Literature DB >> 9813750

Automatic cardiac output measurement (ACOM): clinical applications of a new noninvasive tool.

P T Trindade1, P Brown, J V Puryear, S Popylisen, I Schnittger.   

Abstract

This study sought to validate a new noninvasive method to measure cardiac output, in the clinical setting, using color Doppler flow integration. This method, the automatic cardiac output measurement (ACOM), using color Doppler was recently developed and validated in vitro. ACOM was performed at the aortic valve and in the left ventricular outflow tract in 106 subjects (60 men, mean age 52 +/- 18) and compared with the echocardiographic pulsed-wave Doppler and a 2-D volume method.
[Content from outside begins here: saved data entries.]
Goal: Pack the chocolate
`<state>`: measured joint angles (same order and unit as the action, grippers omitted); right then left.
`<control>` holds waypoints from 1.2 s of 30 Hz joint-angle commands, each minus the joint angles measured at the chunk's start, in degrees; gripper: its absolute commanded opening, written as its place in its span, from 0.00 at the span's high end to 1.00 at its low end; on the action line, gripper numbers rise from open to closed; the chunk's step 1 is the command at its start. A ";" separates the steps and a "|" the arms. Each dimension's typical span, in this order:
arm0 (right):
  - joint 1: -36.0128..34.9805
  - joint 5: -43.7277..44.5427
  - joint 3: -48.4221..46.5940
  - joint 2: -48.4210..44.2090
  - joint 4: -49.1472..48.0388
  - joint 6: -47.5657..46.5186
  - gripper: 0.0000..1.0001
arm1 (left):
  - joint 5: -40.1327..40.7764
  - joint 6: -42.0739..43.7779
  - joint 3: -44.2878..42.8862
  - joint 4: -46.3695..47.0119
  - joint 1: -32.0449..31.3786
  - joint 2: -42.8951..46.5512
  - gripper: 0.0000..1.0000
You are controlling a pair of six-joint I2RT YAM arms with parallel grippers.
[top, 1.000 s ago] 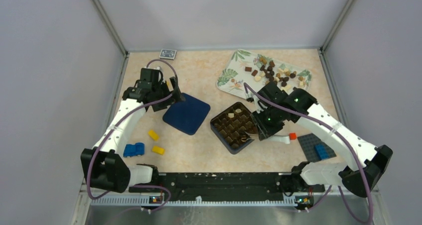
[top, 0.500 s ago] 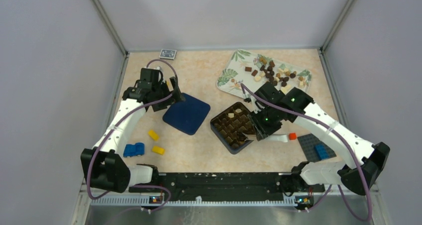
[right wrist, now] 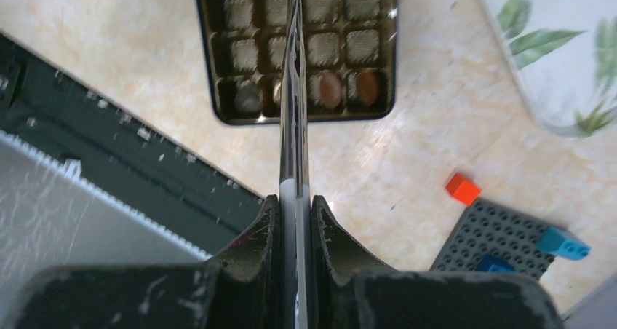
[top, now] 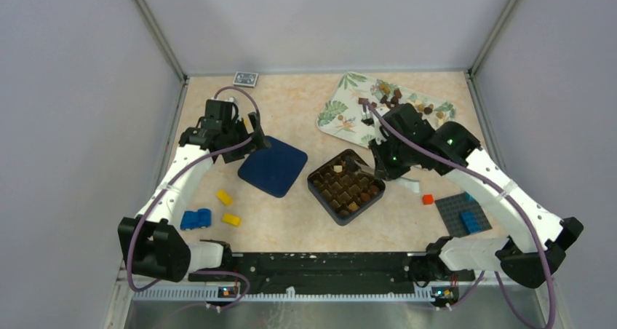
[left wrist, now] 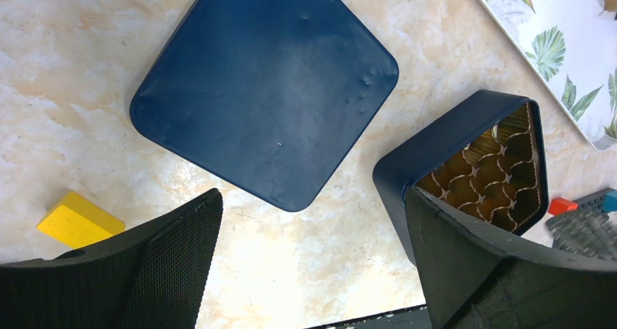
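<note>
Right wrist view: we see our right gripper (right wrist: 295,207) clamped on a thin flat silvery tool (right wrist: 294,89). Ahead of it, the dark square compartment box (right wrist: 218,89) holds brown chocolates (right wrist: 331,87). Beyond that hand, loose chocolates (top: 395,97) lie on a leaf-print tray (top: 336,112). Our left gripper (left wrist: 313,234), fingers wide apart, hovers over a dark blue square lid (left wrist: 265,89).

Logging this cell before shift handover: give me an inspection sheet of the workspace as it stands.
Surface: beige marbled table, no spill seen.
Job's things: chocolates on leaf-print tray; box partly filled; lid off, beside it.
Clutter: yellow bricks, blue brick, red brick, grey plate, card.
Grippers: left gripper open near lid; right gripper shut on thin metal tool.
Cables: purple cables run along both arms.
Surroundings: grey walls on three sides.
</note>
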<state>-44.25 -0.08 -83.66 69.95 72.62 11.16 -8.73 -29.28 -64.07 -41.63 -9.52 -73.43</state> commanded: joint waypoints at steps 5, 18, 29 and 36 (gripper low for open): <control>7.29 12.99 -2.23 5.43 -22.43 1.76 0.95 | -0.82 0.00 0.32 1.91 0.20 1.03 0.01; 10.15 19.90 -6.86 26.26 -38.36 -1.71 0.77 | 3.04 1.36 0.41 -0.81 0.20 5.44 0.01; 8.14 22.48 -7.46 31.77 -41.65 -4.46 0.68 | 4.63 2.89 0.66 -1.00 0.20 5.80 0.01; 6.65 23.26 -9.59 35.74 -41.34 -6.29 0.66 | 4.87 2.83 0.51 -1.00 0.22 5.67 0.01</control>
<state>-36.45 21.19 -89.10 104.20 33.78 6.68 -4.60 -27.16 -63.11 -43.40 -9.52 -67.79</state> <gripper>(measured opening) 0.339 0.987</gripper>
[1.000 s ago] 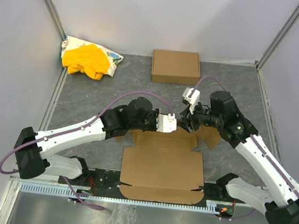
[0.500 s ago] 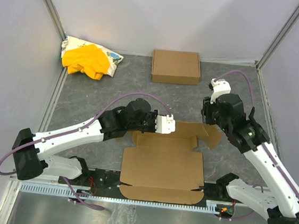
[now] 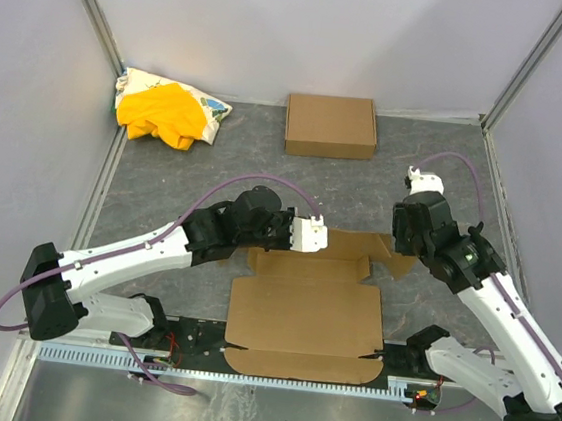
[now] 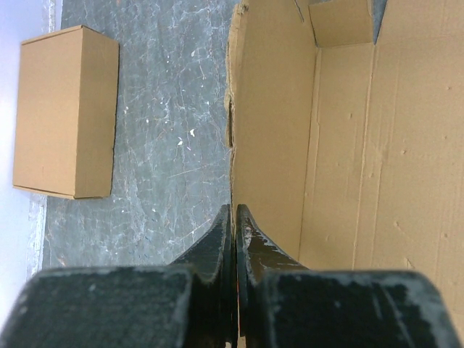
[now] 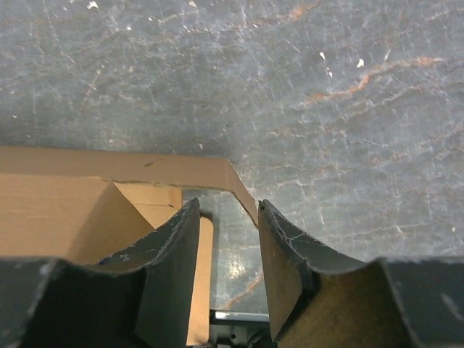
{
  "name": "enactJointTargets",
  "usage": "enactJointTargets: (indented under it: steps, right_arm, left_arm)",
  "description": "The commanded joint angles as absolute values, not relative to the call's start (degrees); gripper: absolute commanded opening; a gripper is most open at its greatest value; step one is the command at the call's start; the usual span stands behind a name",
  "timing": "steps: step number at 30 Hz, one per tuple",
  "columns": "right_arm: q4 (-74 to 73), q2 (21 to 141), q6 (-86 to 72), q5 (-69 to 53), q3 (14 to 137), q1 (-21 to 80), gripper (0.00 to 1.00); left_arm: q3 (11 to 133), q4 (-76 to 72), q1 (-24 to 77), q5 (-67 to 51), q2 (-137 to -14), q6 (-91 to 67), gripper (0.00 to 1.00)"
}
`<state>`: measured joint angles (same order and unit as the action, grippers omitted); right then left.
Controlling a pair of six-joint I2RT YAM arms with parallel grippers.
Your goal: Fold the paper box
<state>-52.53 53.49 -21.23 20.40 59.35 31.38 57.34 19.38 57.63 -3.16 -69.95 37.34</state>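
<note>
**Far wall pinched up, right side flap next**

The paper box [image 3: 305,314] lies mostly flat at the near middle of the table, with its far panel lifted. The left gripper [image 4: 233,214] is clamped tight on that panel's top edge. The right gripper [image 5: 226,206] hangs over the far right flap with its jaws part-way apart; the flap's corner sits at the gap and nothing looks gripped. A good move, I judge, is to steady the wall on its crease while the right gripper takes the flap near its fold and swings it gently inward.
</note>
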Motion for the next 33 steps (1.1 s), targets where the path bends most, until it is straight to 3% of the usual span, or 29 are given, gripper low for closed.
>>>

In 14 patients the noninvasive methods were correlated with the thermodilution technique. ACOM was feasible in 101 subjects (95%). The correlation factor between the values obtained with ACOM in the apical 5-chamber view and apical long-axis view was 0.75 at the aortic valve and 0.74 in the left ventricular outflow tract. Interoperator variability for ACOM in the apical 5-chamber and apical long-axis views were 0.93 and 0.75, respectively. The best comparison of ACOM with the pulsed-wave echo-Doppler technique occurred in the apical long-axis view (n = 79, r = 0.62), whereas the correlation with the 2-D volume method was poor. The most favorable comparison of ACOM with the thermodilution technique (n = 14) was also obtained in the apical long-axis view (5.408 +/- 1.72 vs. 3.356 +/- 1.281/min. [mean +/- SD], r = 0.71). Assuming the thermodilution technique as 'gold standard', the pulsed-wave echo-Doppler technique showed a better correlation (5.408 +/- 1.72 vs. 4.664 +/- 1.281/min., r = 0.84). ACOM is a useful, reproducible, noninvasive tool for rapid automated measurements of cardiac output. There is, however, an underestimation when compared with the pulsed-wave Doppler echocardiography and the thermodilution techniques. Good 2-D echocardiographic images, adequate color filling of the outflow tract and high frame rates are prerequisites for accurate values. Further refinements of this new technique are needed to enhance its clinical value in the future.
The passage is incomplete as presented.